KEDI – DES CHATS ET DES HOMMES
Un documentaire à part
Dans la ville d’Istanbul, des milliers de chats vagabondent dans les rues, sans maîtres, mais parfois avec quelques attaches, auprès d’une famille, un étal de poissonnier… Ayant chacun leur personnalité et leurs traumatismes, ils sont autant chez eux que chez les hommes qui les côtoient. « Kedi » raconte l’histoire de sept d’entre eux…
Ceyda Torun, réalisatrice de "Kedi" (« chat » en turc), a quitté son pays à l’âge de 11 ans et a vécu à Amman puis New York et Boston. Elle se souvenait de son enfance passée au milieu des nombreux chats errants d’Istanbul. Profitant de l’effet de mode autour des vidéos de chats sur Internet, qui a permis à son équipe de trouver des financements indépendants, elle a pu donner à voir cette ville fascinante et ceux qui la peuplent au travers d’un documentaire à part, mettant en avant la relation entre humains et félins. Et elle a pu montrer ainsi la différence d’approche entre Occident et Turquie dans la manière d’appréhender les chats des rues, consistant ici à « s’occuper d’eux tout en préservant également leur indépendance ».

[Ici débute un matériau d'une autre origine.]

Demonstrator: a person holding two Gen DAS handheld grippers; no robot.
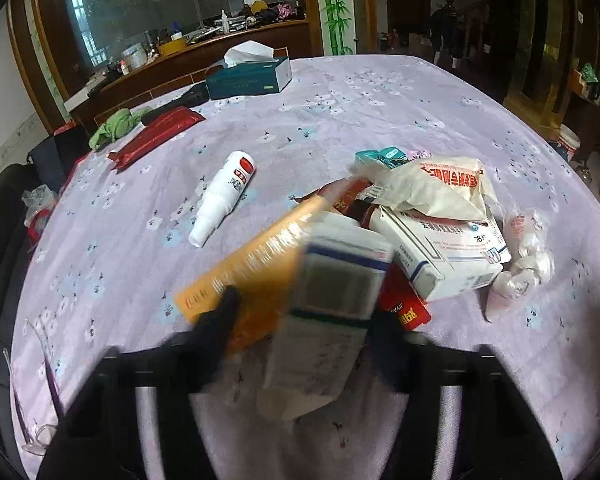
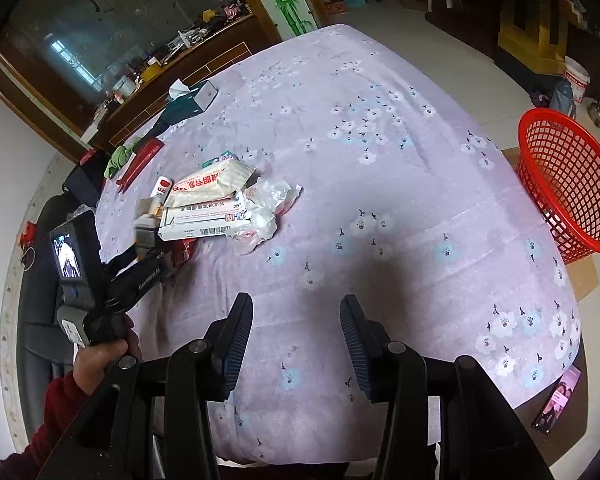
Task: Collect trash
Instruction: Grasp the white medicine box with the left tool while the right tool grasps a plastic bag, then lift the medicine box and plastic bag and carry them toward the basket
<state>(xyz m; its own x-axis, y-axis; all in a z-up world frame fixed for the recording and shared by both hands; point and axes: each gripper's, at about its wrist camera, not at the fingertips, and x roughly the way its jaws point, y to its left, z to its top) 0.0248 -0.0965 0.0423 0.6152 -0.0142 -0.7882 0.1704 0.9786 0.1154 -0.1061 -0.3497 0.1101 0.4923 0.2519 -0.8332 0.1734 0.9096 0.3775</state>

Véritable défi technique, le film utilise des procédés modernes allant du drone (les images rassurantes de cette ville vibrante, vue d’au-dessus…) à la caméra embarquée sur une voiture télécommandée, ceci pour perturber le moins possible les animaux dans leur quotidien. Partie de 35 félins repérés, l’équipe a pu en suivre 19 lors du tournage, avant d’en sélectionner finalement 7 lors du montage. Et ceci forme un ensemble cohérent de sept histoires singulières, contant les rivalités, la protection des petits, la jalousie, l’approvisionnement en nourriture (une chasse aux souris filmée à l’infrarouge, du vol à l’étalage, un signal donné à une vitre de traiteur, une parade de charme...), ou encore le besoin ponctuel de tendresse...
Au travers des portraits mêlés de Sarı l’arnaqueuse, Bengü la tombeuse, Aslan Parçası le chasseur, Psikopat la psychopathe, Deniz le mondain, Gamsız le joueur, et Duman le gentleman, ce sont des passés parfois difficiles et des comportements sociaux ou instinctifs différents, qui sont ici mis en évidence. Mais ce sont aussi des regards posés, des croyances régulières ou plus étranges, qui sont scrutés de près par des caméras donnant aussi l’occasion aux humains croisés de s’exprimer, voire de décrypter les comportements de ceux qu’ils côtoient tous les jours, sans chercher à les enfermer ni les domestiquer. Un beau documentaire sur la coexistence, pour finir en douceur cette année 2017.